Salah satu contoh bangunan dan fasilitas yang masih bisa dinikmati warga Kota Bogor hingga saat ini adalah Istana Bogor. Istana ini dibangun pada 1745 oleh Gubernur Jenderal Hindia Belanda saat itu, Baron van Inhoff. Kemudian, dilanjutkan dengan pembuatan Kebun Raya oleh Gubernur Jenderal pada masa kependudukan Inggris, Thomas Raffles.
Dalam masa-masa pendudukan Belanda dan Inggris, Bogor menjelma menjadi kota impian. Kota tersebut dijadikan pusat pendidikan, penelitian, dan peristirahatan karena lokasinya yang sangat mendukung. Tidak heran, karena kota ini berada di ketinggian 190 meter sampai 330 meter di atas permukaan laut.
Lokasi ini membuat temperaturnya cukup rendah dan sejuk. Bahkan, pada bulan Desember hingga Januari, Kota Bogor bisa sedingin 21,8 derajat celsius. Namun, benarkah kini Kota Bogor masih menjadi "Kota Taman" impian?
Tampaknya julukan "Kota dalam Taman" hanyalah romantisme masa silam. Sebab, Bogor terbaru adalah kota yang gamang, kota yang tak memiliki kejelasan identitas dan karakter. Panas, sesak, kumuh, kotor, dan semrawut.

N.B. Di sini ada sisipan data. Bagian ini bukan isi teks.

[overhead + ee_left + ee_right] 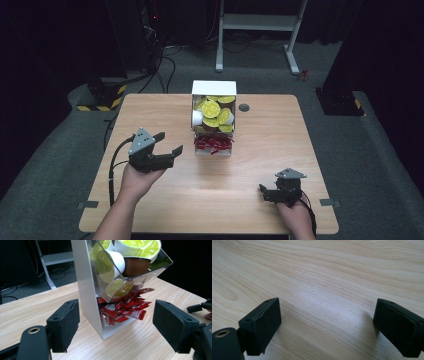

"Populasi bertambah, pembangunan sporadis dan kehilangan orientasi," ujar Yayat Supriyatna, pengamat perkotaan dari Universitas Trisakti, Jakarta, kepada Kompas.com, Jumat (27/9/2013).
Endah Wahyuningtias dari FMIPA UI dalam publikasi Lontar Universitas Indonesia berpendapat, bertambahnya jumlah penduduk secara konstan ditengarai karena adanya faktor penarik, seperti makin banyaknya fasilitas sosial-ekonomi dan statusnya sebagai kota penyangga Jakarta.
Kepala Pusat Konservasi Tumbuhan (PKT) Kebun Raya Bogor Mustaid Siregar, seperti dikutip Antara, mengatakan, pesatnya pembangunan di Kota Bogor menyebabkan keberadaan Kebun Raya kian terancam. Tidak hanya karena polusi udara, tetapi juga ketersediaan air.